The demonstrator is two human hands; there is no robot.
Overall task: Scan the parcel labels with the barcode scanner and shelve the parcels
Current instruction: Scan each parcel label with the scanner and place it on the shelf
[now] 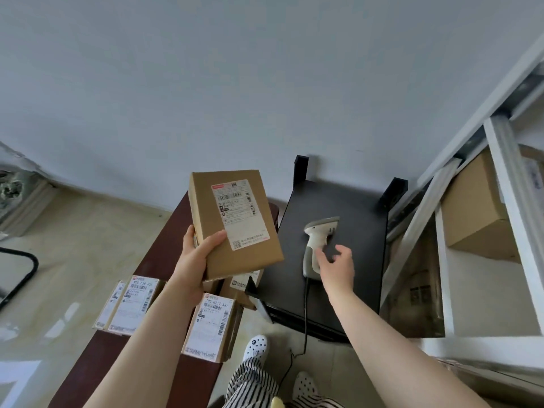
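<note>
On the left, spare parcels (132,303) are lying label-up on the dark red bench (123,348), one pair at its left edge and one more (210,328) near its right edge.

Above the bench, the left hand (195,262) is gripping a brown parcel (235,223) by its lower left corner — thumb on the top face, fingers underneath. The parcel is being held clear of the bench, tilted, with its shipping label (240,213) facing up toward the camera. Its long axis is running away from the person.

To the right, the barcode scanner (316,244) is lying on its side on the black stand (353,207), roughly mid-surface, head pointing toward the far right corner, handle toward the near edge, cable trailing off that edge to the floor. The right hand (338,266) is hovering at the handle with fingers spread and unclenched — the fingertips are at or just over the grip, but contact cannot be confirmed.

The right hand is the nearer one to the scanner, and the handle's long axis is lying nearly in line with that forearm. The parcel is sitting just left of the scanner, so the scan likely calls for turning the head leftward.

At the far right, a white shelf rack (500,160) is carrying a box (474,210).
</note>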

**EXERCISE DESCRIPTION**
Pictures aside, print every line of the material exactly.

**SOLUTION**
The demonstrator is two human hands; there is no robot.
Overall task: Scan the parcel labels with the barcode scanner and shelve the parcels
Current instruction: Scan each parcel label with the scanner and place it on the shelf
[now] 
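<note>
On the left, spare parcels (132,303) are lying label-up on the dark red bench (123,348), one pair at its left edge and one more (210,328) near its right edge.

Above the bench, the left hand (195,262) is gripping a brown parcel (235,223) by its lower left corner — thumb on the top face, fingers underneath. The parcel is being held clear of the bench, tilted, with its shipping label (240,213) facing up toward the camera. Its long axis is running away from the person.

To the right, the barcode scanner (316,244) is lying on its side on the black stand (353,207), roughly mid-surface, head pointing toward the far right corner, handle toward the near edge, cable trailing off that edge to the floor. The right hand (338,266) is hovering at the handle with fingers spread and unclenched — the fingertips are at or just over the grip, but contact cannot be confirmed.

The right hand is the nearer one to the scanner, and the handle's long axis is lying nearly in line with that forearm. The parcel is sitting just left of the scanner, so the scan likely calls for turning the head leftward.

At the far right, a white shelf rack (500,160) is carrying a box (474,210).
</note>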

The answer, as written, is complete.